Recorded information
"""
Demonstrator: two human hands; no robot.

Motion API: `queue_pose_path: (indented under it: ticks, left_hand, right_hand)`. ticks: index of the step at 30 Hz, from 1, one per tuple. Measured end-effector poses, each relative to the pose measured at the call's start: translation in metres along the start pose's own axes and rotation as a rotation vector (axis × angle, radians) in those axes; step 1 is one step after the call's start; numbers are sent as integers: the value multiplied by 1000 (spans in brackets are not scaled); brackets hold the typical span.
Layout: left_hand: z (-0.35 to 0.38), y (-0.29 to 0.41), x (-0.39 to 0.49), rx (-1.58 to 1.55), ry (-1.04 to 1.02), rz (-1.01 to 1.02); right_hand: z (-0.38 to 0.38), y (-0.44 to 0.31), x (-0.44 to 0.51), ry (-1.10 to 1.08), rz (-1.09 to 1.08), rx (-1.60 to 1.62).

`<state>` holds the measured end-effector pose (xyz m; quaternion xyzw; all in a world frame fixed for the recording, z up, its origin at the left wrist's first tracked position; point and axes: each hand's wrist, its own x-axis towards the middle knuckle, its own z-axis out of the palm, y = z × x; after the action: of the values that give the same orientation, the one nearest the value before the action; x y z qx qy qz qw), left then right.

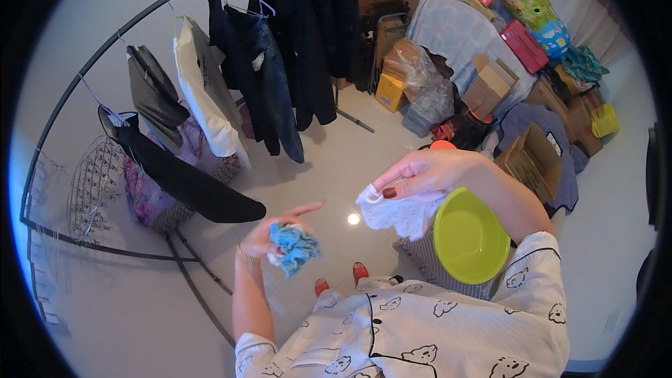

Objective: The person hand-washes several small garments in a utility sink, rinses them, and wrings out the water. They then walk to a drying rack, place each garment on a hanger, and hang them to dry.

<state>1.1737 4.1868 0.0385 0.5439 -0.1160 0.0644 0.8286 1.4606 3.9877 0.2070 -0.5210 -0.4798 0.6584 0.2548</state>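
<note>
My left hand [273,236] holds a crumpled light-blue cloth [295,248] with a bit of white cloth beside it; its index finger points out to the right. Ahead and to the right, my right hand [425,170] pinches a small white cloth [401,215], which hangs from the fingers. A green plastic basin [471,236] is under my right forearm, on a striped cushioned surface [420,257], and looks empty. Nearest my left hand, black trousers [189,189] hang from a purple hanger [100,100].
A curved metal clothes rack [131,23] carries a white shirt [202,84], jeans [278,89] and dark jackets [291,37]. Its legs [189,283] spread over the floor at left. Open cardboard boxes [530,163], plastic-wrapped goods [428,89] and a yellow box [390,92] are piled ahead and right.
</note>
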Motion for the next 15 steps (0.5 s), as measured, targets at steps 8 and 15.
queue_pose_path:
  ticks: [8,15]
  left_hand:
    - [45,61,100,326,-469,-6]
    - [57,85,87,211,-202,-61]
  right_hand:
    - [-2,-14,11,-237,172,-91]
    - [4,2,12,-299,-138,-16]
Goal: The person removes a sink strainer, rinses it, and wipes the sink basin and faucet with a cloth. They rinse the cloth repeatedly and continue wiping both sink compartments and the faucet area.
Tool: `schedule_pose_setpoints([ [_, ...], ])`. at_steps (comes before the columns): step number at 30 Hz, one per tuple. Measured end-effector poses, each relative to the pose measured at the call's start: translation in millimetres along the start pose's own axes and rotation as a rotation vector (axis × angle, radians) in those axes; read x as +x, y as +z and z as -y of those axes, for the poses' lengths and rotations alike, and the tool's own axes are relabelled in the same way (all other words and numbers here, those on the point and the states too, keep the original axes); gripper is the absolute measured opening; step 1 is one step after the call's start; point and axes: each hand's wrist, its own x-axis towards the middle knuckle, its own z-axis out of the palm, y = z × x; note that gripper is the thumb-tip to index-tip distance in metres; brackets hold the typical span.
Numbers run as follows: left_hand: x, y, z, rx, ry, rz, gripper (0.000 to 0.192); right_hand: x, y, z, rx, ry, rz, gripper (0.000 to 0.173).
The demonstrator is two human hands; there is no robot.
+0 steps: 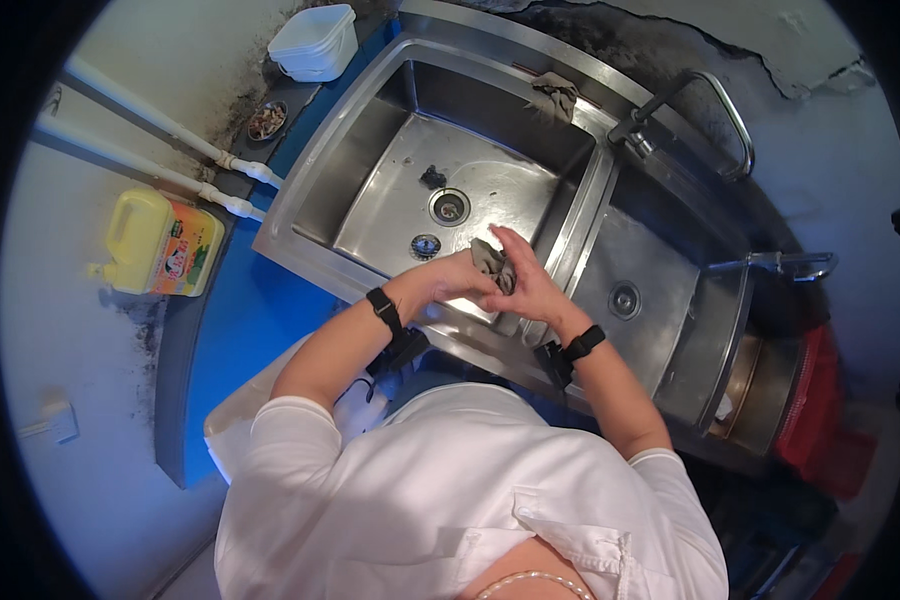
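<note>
Low over the front of the large stainless steel sink basin (379, 191), a crumpled grey cloth (489, 259) is bunched between both hands. My left hand (456, 277) grips it from the left with curled fingers. From the other side, my right hand (529, 281) has the cloth's right part between thumb and fingers, its fingers spread upward. Beyond the hands lies an uncovered drain (448, 208) with scraps in it. A round metal strainer (425, 246) rests loose on the basin floor. Near the drain is a dark wad (433, 177) that I cannot identify.
Another grey cloth (556, 96) hangs over the back rim. A second basin (637, 255) adjoins on the right, below a curved faucet (735, 127) and another tap (795, 264). Leftward stand a yellow jug (139, 240), white pipes (157, 165), a scrap bowl (268, 120) and white tubs (315, 45).
</note>
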Motion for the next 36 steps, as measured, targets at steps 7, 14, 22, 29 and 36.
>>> schedule_pose_setpoints([
  [7,22.7,25.5,-47.1,0.910,-0.128,-0.117,0.037,15.4,-13.1,9.3,-0.510,0.038,0.045,0.060],
  [14,40.1,18.8,-41.4,1.664,0.152,-0.304,0.021,27.9,-4.9,-11.4,-0.502,0.111,-0.080,0.029],
  [22,46.0,20.5,-9.3,1.788,0.217,-0.534,0.018,24.4,3.6,-35.1,-0.426,0.075,-0.045,0.026],
  [29,45.3,22.7,11.7,1.821,0.352,-0.577,0.013,16.6,21.0,-62.4,-0.428,0.138,-0.019,0.020],
  [36,41.7,33.5,46.5,1.791,0.205,-0.476,0.028,-17.0,30.4,-61.0,-0.351,0.235,0.065,0.021],
])
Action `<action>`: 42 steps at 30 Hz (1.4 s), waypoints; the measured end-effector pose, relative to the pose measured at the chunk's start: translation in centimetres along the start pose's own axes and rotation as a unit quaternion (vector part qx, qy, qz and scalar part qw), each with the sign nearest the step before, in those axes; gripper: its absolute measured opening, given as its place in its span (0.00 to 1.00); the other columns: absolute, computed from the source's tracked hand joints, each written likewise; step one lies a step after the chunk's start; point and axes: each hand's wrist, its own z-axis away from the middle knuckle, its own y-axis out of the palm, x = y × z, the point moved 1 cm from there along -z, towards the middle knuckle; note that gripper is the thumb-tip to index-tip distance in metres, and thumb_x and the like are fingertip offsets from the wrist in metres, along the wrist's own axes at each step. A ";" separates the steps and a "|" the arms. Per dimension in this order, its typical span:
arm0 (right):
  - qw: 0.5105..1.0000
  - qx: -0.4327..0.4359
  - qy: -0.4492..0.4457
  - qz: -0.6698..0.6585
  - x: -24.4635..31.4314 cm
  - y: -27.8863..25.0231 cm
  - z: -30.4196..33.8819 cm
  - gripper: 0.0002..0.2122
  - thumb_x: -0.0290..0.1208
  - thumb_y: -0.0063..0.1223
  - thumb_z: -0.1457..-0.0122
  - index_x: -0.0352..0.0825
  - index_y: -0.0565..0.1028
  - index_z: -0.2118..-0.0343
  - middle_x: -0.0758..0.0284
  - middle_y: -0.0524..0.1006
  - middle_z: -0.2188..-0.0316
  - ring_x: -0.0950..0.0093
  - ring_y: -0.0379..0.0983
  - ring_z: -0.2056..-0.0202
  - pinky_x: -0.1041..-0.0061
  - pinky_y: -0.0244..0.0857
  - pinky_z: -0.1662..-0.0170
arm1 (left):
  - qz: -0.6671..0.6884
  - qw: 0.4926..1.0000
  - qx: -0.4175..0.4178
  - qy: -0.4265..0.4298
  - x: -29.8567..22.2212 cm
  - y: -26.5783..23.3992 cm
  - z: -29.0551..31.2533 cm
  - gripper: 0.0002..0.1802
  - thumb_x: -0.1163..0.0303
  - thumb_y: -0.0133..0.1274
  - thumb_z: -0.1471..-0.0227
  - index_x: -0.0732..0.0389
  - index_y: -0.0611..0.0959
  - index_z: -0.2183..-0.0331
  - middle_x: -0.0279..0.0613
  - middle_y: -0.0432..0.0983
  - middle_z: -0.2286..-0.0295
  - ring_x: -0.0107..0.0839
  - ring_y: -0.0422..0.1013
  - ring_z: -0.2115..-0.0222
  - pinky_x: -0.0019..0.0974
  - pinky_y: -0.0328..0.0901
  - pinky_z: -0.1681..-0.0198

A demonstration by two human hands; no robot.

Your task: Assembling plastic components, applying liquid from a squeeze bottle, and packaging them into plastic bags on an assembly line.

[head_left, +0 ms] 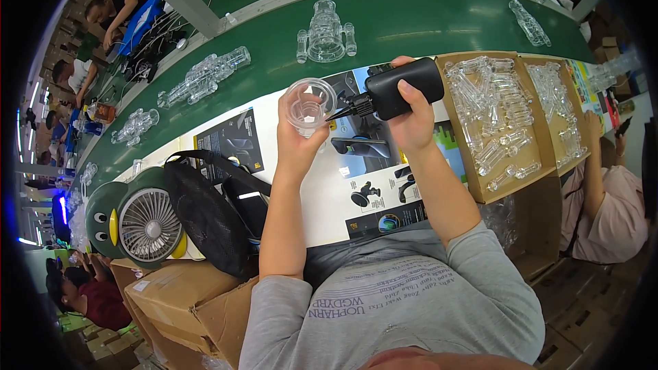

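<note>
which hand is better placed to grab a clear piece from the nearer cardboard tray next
Likely the right hand: it is nearer the tray, though it holds the black tool. The left hand is farther off and holds the clear cup.

Clear round cup [310,104], mouth upward; black bottle [406,89] sideways, its tapered nozzle [354,106] at the cup's rim, perhaps touching.

A factory assembly floor is indicated by the long green work surface [425,17] that is stretched across the top of the frame; clear moulded pieces [324,44] are spaced out along it; many small clear parts [497,99] are heaped in a cardboard tray [505,192] at right; workers [123,14] are seen at upper left; another worker [610,223] is seen at the right edge; a large carton [171,294] is placed at lower left.
</note>
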 end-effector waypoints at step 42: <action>1.000 -0.003 -0.004 -0.015 -0.1 -1.3 -0.6 0.17 0.28 0.47 0.49 0.34 0.64 0.55 0.63 0.70 0.65 0.73 0.70 0.62 0.74 0.65 0.56 | 0.079 0.994 -0.028 0.067 0.1 -1.3 -0.4 0.26 0.73 0.54 0.52 0.66 0.64 0.52 0.46 0.70 0.59 0.33 0.65 0.54 0.35 0.57 0.49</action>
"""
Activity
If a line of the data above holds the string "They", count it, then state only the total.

Task answer
2